● **Source information**:

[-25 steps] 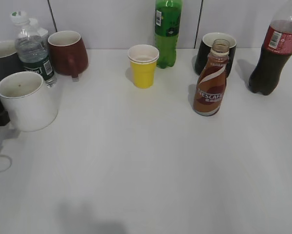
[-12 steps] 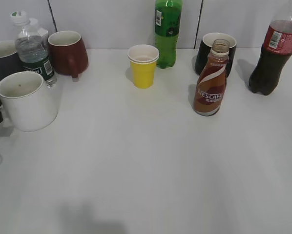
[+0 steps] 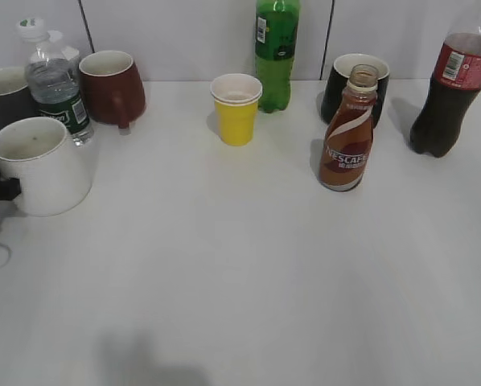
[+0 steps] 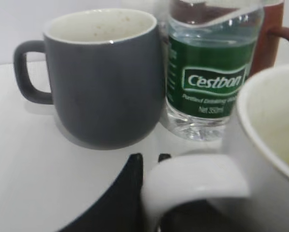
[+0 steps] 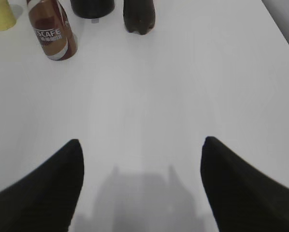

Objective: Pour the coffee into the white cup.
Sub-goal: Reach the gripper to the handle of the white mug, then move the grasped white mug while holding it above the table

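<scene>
The plain white tabletop [image 3: 240, 273] is stretching bare across the near ground, and a soft grey shadow is lying on it toward the near edge. The right gripper [image 5: 140, 164] is hovering over this bare stretch, its two dark fingers spread wide with nothing between them. Taking the small brown Nescafe coffee bottle [image 3: 347, 137] as the landmark, it is standing upright and uncapped in the middle ground. Far to its left, at the table's left edge, the large white ceramic cup [image 3: 39, 165] is sitting upright, and the left gripper [image 4: 149, 193] is sitting at the cup's handle with its dark fingers on either side of the loop; whether they are pressing it I cannot tell. Behind the cup, a dark grey mug [image 4: 101, 77], a clear water bottle with a green label [image 4: 209, 72] and a dark red mug [image 3: 112, 87] are clustering. Left of and behind the coffee bottle, a yellow cup with a white rim [image 3: 236, 108] and a green bottle [image 3: 274, 52] are standing. Just behind the coffee bottle is a black mug [image 3: 353, 84]; to its right, a red-labelled cola bottle [image 3: 454, 88]. A pale panelled wall [image 3: 184, 36] is closing the far side.
</scene>
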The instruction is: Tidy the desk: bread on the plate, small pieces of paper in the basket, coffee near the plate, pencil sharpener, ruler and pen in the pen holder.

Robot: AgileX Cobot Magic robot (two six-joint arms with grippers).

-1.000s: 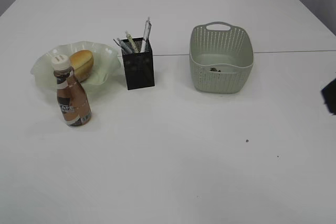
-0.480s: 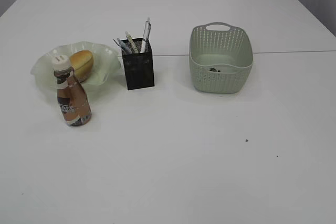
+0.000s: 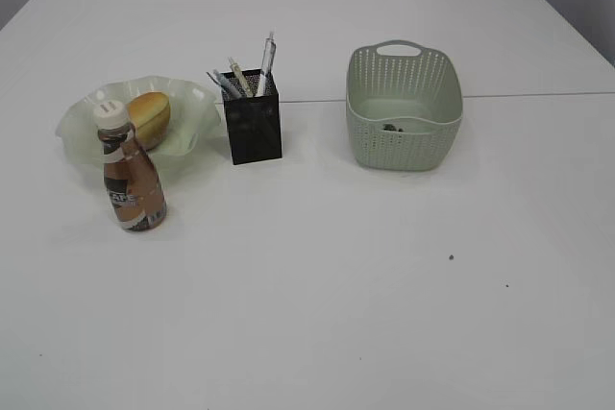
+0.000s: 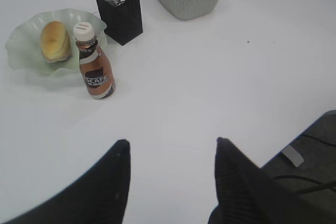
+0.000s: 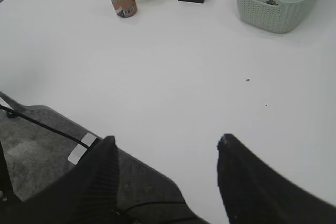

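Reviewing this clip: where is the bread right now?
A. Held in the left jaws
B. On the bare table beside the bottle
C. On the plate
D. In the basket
C: the bread lies on the plate, behind the coffee bottle; both grippers are open and hold nothing.

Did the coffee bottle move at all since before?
No. The bottle stands in the same spot in front of the plate, left of the pen holder.
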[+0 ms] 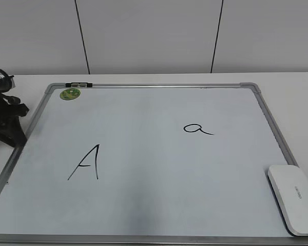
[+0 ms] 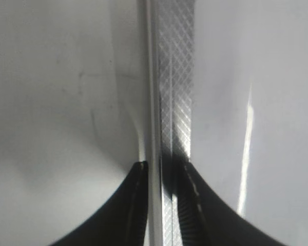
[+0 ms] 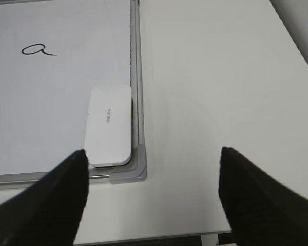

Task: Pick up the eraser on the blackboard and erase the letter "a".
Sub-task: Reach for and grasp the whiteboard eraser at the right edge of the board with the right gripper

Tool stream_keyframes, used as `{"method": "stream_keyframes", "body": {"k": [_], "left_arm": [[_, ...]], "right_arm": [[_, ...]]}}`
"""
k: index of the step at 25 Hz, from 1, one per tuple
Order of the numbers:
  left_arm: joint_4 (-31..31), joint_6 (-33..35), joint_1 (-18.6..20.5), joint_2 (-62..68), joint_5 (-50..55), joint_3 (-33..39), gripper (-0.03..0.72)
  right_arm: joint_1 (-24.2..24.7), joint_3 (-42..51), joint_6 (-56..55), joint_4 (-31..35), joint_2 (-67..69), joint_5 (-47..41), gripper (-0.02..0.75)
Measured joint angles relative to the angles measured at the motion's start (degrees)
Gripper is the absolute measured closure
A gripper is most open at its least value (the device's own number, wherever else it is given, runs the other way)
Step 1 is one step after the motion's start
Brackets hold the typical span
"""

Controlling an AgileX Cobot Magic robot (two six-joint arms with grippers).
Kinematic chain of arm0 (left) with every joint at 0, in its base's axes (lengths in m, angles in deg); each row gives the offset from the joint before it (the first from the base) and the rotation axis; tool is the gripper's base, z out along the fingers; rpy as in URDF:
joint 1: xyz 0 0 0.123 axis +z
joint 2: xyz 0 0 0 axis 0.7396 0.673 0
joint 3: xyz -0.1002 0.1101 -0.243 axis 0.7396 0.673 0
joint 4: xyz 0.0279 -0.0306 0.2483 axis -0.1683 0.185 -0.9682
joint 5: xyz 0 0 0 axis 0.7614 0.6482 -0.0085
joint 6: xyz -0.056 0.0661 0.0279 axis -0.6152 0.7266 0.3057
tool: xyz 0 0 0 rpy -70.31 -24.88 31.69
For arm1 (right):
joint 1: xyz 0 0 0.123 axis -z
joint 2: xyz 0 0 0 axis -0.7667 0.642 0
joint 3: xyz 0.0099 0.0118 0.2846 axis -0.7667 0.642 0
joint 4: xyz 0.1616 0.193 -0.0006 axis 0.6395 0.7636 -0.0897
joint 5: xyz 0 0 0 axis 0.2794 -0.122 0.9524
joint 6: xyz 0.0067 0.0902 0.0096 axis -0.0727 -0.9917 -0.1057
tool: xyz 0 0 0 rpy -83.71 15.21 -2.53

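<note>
The blackboard is a white dry-erase board with a silver frame, lying flat on the table. The letter "a" is on its right half and also shows in the right wrist view. The eraser lies flat in the board's near right corner, against the frame. My right gripper is open and empty, above the table just right of that corner and apart from the eraser. My left gripper sits at the board's left edge, its jaws nearly together over the frame strip.
A bigger capital "A" is on the board's left half. A round green sticker sits near the far left corner, with a small clip on the top frame. The table's front edge lies just under my right gripper.
</note>
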Motion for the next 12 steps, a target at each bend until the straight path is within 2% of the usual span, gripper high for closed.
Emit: {"method": "stream_keyframes", "body": {"k": [12], "left_arm": [[0.3,0.1,0.0,0.0,0.0,0.0,0.653]], "right_arm": [[0.0,0.0,0.0,0.3,0.0,0.0,0.150]]}}
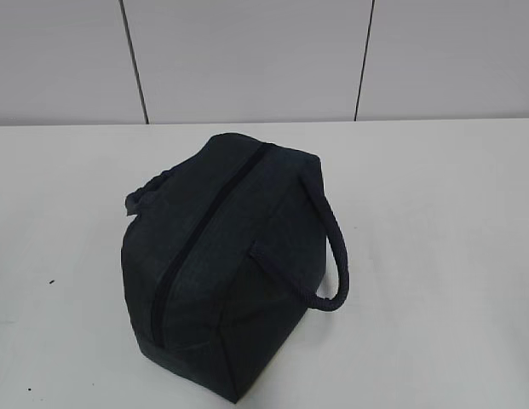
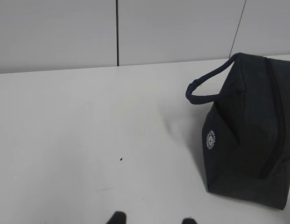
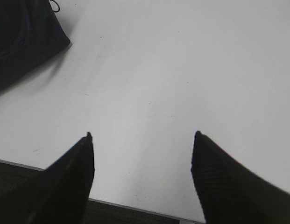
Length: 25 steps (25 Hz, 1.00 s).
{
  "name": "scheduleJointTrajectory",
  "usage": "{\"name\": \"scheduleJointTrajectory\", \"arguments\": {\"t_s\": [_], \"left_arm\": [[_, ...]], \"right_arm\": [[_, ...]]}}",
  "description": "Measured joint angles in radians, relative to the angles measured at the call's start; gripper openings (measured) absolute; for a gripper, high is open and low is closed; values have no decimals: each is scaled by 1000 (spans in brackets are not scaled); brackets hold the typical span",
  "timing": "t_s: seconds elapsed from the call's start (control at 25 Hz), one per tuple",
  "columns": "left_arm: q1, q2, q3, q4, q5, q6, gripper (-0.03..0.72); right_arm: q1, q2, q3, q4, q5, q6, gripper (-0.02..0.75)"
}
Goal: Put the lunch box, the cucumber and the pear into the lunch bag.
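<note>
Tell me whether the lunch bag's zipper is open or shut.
Shut: on the lunch bag the zipper runs as one closed dark line, no lining showing.

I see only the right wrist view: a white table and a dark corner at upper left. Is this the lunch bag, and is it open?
Observer: Yes, the lunch bag. In the exterior view its zipper runs closed along the top.
Operator: Are the lunch box, cucumber or pear anywhere?
Observer: No view shows them.
Operator: Any marking on the bag?
Observer: The left wrist view shows a small round white logo on its side.
</note>
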Motion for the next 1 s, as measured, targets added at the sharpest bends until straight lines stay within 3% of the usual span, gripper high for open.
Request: {"name": "scheduleJointTrajectory", "arguments": {"t_s": [0.6,0.68,0.84,1.0], "left_arm": [[8,0,0,-6,0,3,230],[49,0,0,-7,0,3,230],[219,-6,0,-7,3,3,229],[328,-6,0,-7,3,3,229]], "right_arm": [[-2,-2,0,0,0,6,510],[-22,-2,0,0,0,6,510],[-92,-2,0,-2,0,6,510],[-99,-2,0,-6,0,6,510]]}}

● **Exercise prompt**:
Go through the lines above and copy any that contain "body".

● **Output for this exercise**:
Tool stream_keyframes, used as `{"method": "stream_keyframes", "body": {"k": [_], "left_arm": [[_, ...]], "right_arm": [[_, ...]]}}`
Emit: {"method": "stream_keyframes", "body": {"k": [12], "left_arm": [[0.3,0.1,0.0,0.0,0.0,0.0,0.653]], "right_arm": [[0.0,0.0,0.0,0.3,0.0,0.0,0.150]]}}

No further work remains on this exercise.